======== SOURCE DATA ========
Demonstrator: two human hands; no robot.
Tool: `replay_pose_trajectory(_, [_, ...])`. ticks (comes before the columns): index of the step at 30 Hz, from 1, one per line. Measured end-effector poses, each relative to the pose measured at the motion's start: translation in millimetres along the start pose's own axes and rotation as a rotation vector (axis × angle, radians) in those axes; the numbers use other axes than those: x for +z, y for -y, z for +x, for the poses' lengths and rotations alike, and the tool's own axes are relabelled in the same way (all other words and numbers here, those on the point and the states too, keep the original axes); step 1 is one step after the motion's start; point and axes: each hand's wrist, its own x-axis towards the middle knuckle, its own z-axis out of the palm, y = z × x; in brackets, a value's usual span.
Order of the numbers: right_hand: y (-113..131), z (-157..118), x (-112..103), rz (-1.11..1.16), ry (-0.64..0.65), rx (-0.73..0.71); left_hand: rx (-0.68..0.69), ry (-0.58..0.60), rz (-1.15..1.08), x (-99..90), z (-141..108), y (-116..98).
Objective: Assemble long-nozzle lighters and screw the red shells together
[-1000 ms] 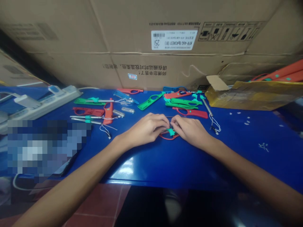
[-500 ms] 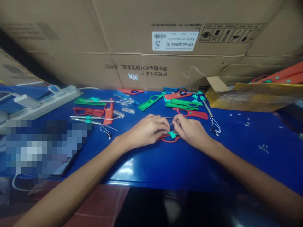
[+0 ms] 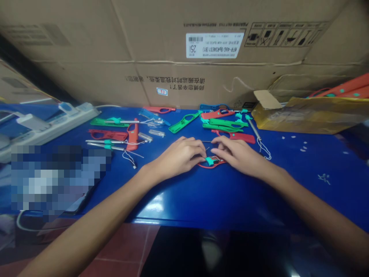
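Observation:
A red plastic lighter shell (image 3: 210,167) with a looped handle lies on the blue table between my hands. A green trigger piece (image 3: 210,161) and thin wires sit in it. My left hand (image 3: 186,154) is closed over the left part of the shell, thumb and fingers by the trigger. My right hand (image 3: 240,154) is at the right end, its thumb and index finger apart over the shell. The index fingertip is near a thin metal rod (image 3: 206,142) beyond the shell. Both hands hide much of the shell.
Behind lie green shells (image 3: 184,122), red shells (image 3: 108,135) and metal tubes with wires (image 3: 253,127). A taped carton (image 3: 305,117) stands right, a large cardboard box (image 3: 161,46) at the back. A power strip (image 3: 49,129) is left, above a pixelated area. White scraps (image 3: 304,146) dot the right.
My right thumb and index finger have parted from their pinch above the shell, and that hand has shifted slightly right. My left hand stays on the shell.

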Motion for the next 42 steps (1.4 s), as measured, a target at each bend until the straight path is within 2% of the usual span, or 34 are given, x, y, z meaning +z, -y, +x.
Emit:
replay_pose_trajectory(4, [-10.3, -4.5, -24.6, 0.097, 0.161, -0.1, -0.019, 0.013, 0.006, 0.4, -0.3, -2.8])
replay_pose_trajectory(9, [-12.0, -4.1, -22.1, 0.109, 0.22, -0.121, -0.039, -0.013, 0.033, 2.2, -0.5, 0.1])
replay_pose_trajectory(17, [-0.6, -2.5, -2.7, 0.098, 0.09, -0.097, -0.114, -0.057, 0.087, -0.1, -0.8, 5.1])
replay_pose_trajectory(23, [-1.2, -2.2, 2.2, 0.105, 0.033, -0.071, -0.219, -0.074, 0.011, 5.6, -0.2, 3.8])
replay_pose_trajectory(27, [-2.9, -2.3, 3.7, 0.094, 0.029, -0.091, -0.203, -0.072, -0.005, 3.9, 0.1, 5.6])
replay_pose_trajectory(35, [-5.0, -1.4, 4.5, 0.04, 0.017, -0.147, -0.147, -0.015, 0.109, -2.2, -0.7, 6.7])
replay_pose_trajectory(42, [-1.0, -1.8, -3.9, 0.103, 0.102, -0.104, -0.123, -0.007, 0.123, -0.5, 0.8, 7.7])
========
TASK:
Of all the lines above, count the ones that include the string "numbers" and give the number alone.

OUTPUT FOR THIS EXERCISE:
2